Unfunny Situation #1: Your girlfriend discovers you in bed with another woman.
Now most guys would crawl on their bellies to the old ball and chain begging forgiveness and pleading that they were drunk. They'll moan about how terrible they feel. These guys are missing a perfect opportunity to have fun! Instead, try some of these lines:
"Relax honey, she's paying me to do this."
"Woops there goes another rubber tree plant!"
"Please don't interrupt an exorcism in progress....OUT SATAN! BE GONE!!!"
"OK sweetie, she's all yours."
"Look what came in the mail today."
"What? This ISN'T my Birthday Present!?"
"Relax honey...she's just a hooker."
"Kum-ba-yah my Lord, Kum-ba-yah...EVERYBODY....Kum-ba-yah..."
Look she's gonna' either dump you or make you miserable for the next 20 years, so you might as well have some fun with it.
Unfunny Situation #2: You're being fired from your job.
Don't let the fact that you're about to lose your house discourage you. This is actually an ideal time for fun. Instead of sheepishly asking for some severance pay, try this:
"Whew! At least now I won't have to keep having sex with the bosses wife."
"Does this mean I have to give back all the office supplies I've stolen?"
"Yes but can you do this?" Empty a trash can onto the floor, put it on your head and pretend to fly around the room while yelling "WHOOSH".

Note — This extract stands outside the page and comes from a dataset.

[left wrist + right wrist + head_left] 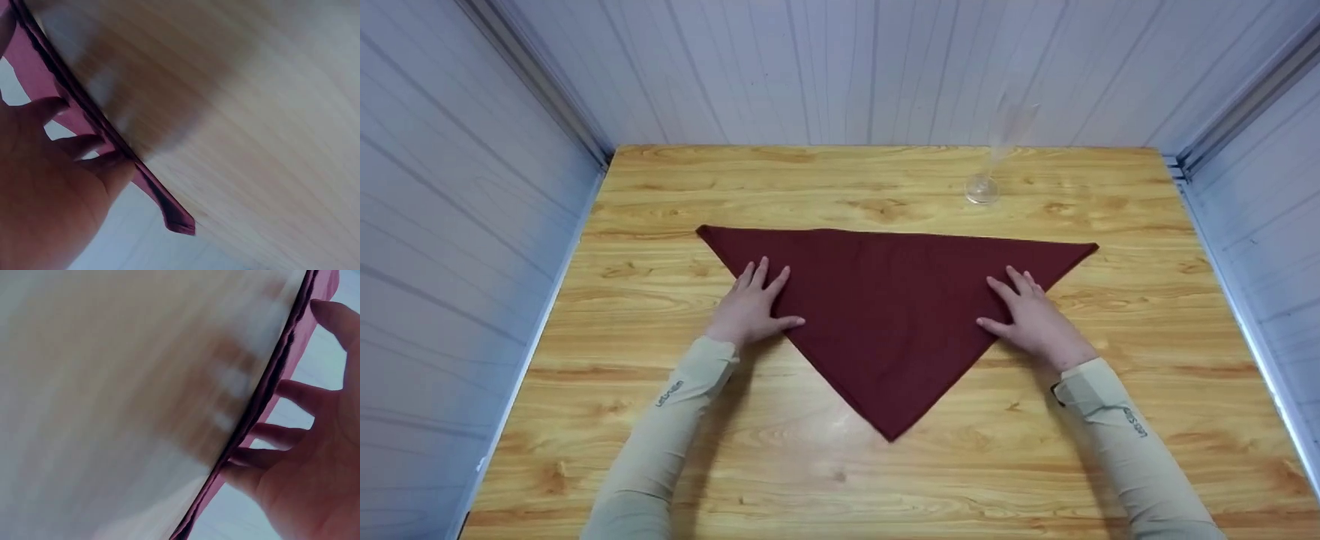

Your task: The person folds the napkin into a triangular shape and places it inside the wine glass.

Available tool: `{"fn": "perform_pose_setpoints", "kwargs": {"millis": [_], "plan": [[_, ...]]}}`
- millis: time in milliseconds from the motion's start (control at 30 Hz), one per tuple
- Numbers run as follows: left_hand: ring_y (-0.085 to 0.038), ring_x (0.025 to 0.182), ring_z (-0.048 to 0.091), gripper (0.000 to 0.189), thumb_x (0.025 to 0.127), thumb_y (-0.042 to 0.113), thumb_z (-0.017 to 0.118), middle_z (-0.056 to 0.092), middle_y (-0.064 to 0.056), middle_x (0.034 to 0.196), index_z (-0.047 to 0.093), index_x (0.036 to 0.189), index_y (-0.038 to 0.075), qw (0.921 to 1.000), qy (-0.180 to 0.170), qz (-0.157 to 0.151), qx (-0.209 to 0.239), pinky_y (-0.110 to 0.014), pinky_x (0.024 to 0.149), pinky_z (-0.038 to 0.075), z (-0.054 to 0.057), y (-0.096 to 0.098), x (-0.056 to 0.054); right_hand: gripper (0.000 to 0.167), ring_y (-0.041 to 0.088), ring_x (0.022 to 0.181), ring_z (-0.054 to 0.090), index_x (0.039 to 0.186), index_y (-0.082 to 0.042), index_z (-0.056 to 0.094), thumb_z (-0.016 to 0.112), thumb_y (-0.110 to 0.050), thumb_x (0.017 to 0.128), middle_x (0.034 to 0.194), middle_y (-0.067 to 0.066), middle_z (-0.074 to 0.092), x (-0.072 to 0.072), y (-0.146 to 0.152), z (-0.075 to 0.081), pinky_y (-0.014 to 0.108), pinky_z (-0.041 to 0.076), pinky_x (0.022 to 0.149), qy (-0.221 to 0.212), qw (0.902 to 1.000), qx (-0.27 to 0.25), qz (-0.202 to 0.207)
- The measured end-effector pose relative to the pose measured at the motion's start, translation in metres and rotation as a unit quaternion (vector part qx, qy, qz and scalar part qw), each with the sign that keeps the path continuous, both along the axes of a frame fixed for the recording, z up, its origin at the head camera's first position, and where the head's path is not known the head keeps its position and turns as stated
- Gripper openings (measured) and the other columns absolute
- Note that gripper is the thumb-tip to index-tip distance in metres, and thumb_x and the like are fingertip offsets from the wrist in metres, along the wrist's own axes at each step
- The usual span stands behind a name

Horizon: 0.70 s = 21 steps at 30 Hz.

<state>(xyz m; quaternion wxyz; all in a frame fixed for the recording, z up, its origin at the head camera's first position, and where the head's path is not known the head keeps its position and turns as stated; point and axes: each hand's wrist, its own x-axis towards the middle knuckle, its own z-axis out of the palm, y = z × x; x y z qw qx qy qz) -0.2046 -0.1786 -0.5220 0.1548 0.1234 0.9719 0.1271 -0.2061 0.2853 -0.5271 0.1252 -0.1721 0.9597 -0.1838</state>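
Resting the bare left hand (750, 307) on the left slanting edge of a dark red, triangular folded fabric cloth (885, 300). Spreading the left fingers loosely over the fabric, pointing the thumb inward and grasping nothing. Laying the bare right hand (1031, 315) on the opposite slanting edge, likewise fanning out the released fingers and clenching nothing. Touching the cloth with fingertips on both sides, close to the doubled layers visible along its edges in both wrist views.

As for the cloth, lying flat near the middle of a yellow-brown, wood-grained tabletop (840, 487), between the two hands. Pointing one corner toward the person and running a long, nearly straight edge along the far side, narrowing to a tip at either end. Showing faint creases across the lower part.

Also including a tall, clear, stemmed glass (1003, 142), standing on a round base beyond the cloth, toward the far right of the tabletop. Wearing pale beige long sleeves (660, 442) with small dark lettering on the forearms. Bordering the tabletop with pale, grey-streaked panel walls (735, 67) at the back and on both sides.
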Motion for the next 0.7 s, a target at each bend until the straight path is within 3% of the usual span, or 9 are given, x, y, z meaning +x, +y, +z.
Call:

"Whew! At least now I won't have to keep having sex with the bosses daughter."
"Uh-oh...Cousin Vinnie and Uncle Rocko ain't gonna' like this one bit!"
"Can I have your job then?"
"Whew! At least now I won't have to keep having sex with the bosses dog."
"You know, I really haven't done anything for the past year and a half anyway."
Scream at the top of your lungs, as you are leaving the office, "NO! I WILL NOT HAVE TIE YOU UP AND WHIP YOU WITH A PIECE OF BALONEY!!!"
Shake hands vigorously saying,"Thank you! Thank you!!" then run through the office yelling, "So long, suckers!"
Let's face it, McDonalds is ALWAYS hiring, so why waste the opportunity for fun.
Unfunny Situation #3: You're pulled over for speeding.
Most people would sit there quietly, thinking this is too serious. Not me! I know this the perfect time for fun.
"Drat the luck! I don't think I'll ever catch that Roadrunner now!"
"You'll never believe the crazy dream I was having....and YOU were in it!"
Just keep repeating in a low monotone,"I'm a very good driver. I'm a very good driver. I'm a very good driver."
"Now Roscoe...why don't you go and tell Boss Hog that he ain't never gonna' get us Duke boys!"
"Bond. James Bond. Did 'Q' send you with my laser guided fountain pen."
"Baaaaaaaaaaaaaaaaaa" Or try to answer all questions with other animal sounds.
"Want a brew, dude?"
Act extremely intoxicated and then pass the field sobriety test.
Offer to turn in your Mom for tax evasion instead.
"I'll take 'Foods That Begin with Q' Alex."
Both you and the cop will be talking about this long after the sentencing.